Metrics Overview
Assay ships with 18 evaluation metrics across six categories. Every metric returns a score between 0 and 1 and a boolean passed based on a configurable threshold (default: 0.5).
All metrics
| Metric | Category | Required Fields | LLM Required |
|---|---|---|---|
| AnswerRelevancyMetric | RAG | input, actualOutput | Yes |
| FaithfulnessMetric | RAG | input, actualOutput, context | Yes |
| HallucinationMetric | RAG | input, actualOutput, context | Yes |
| ContextualPrecisionMetric | RAG | input, actualOutput, expectedOutput, context | Yes |
| ContextualRecallMetric | RAG | input, actualOutput, expectedOutput, context | Yes |
| ContextualRelevancyMetric | RAG | input, actualOutput, context | Yes |
| ToolCorrectnessMetric | Agentic | input, toolsCalled, expectedTools | No |
| TaskCompletionMetric | Agentic | input, actualOutput | Yes |
| GoalAccuracyMetric | Agentic | input, actualOutput | Yes |
| KnowledgeRetentionMetric | Conversational | ConversationalTestCase | Yes |
| ConversationCompletenessMetric | Conversational | ConversationalTestCase | Yes |
| RoleAdherenceMetric | Conversational | ConversationalTestCase | Yes |
| BiasMetric | Safety | input, actualOutput | Yes |
| ToxicityMetric | Safety | input, actualOutput | Yes |
| GEval | Custom | input, actualOutput (+ custom) | Yes |
| SummarizationMetric | Custom | input, actualOutput | Yes |
| ExactMatchMetric | Non-LLM | actualOutput, expectedOutput | No |
| JsonCorrectnessMetric | Non-LLM | actualOutput, expectedOutput | No |
Usage pattern
All metrics follow the same pattern:
typescript
import { evaluate, FaithfulnessMetric } from "@assay-ai/core";
const results = await evaluate({
testCases: [
{
input: "What is TypeScript?",
actualOutput: "TypeScript is a typed superset of JavaScript.",
context: ["TypeScript is a typed superset of JavaScript by Microsoft."],
},
],
metrics: [new FaithfulnessMetric({ threshold: 0.7 })],
});Categories
- RAG Metrics -- Evaluate retrieval-augmented generation pipelines for faithfulness, relevancy, and hallucination.

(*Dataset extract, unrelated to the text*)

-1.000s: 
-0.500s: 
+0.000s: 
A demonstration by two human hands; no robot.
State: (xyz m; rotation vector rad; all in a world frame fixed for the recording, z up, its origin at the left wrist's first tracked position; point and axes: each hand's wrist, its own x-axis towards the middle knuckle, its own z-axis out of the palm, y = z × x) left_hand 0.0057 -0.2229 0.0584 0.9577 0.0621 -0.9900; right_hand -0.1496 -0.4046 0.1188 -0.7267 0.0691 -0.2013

- Agentic Metrics -- Evaluate AI agent tool usage, task completion, and goal accuracy.
- Conversational Metrics -- Evaluate multi-turn conversations for knowledge retention, completeness, and role adherence.
- Safety Metrics -- Detect bias and toxicity in LLM outputs.
- Custom Metrics -- Define your own evaluation criteria with GEval or extend BaseMetric.
- Non-LLM Metrics -- Deterministic metrics that do not require an LLM API key.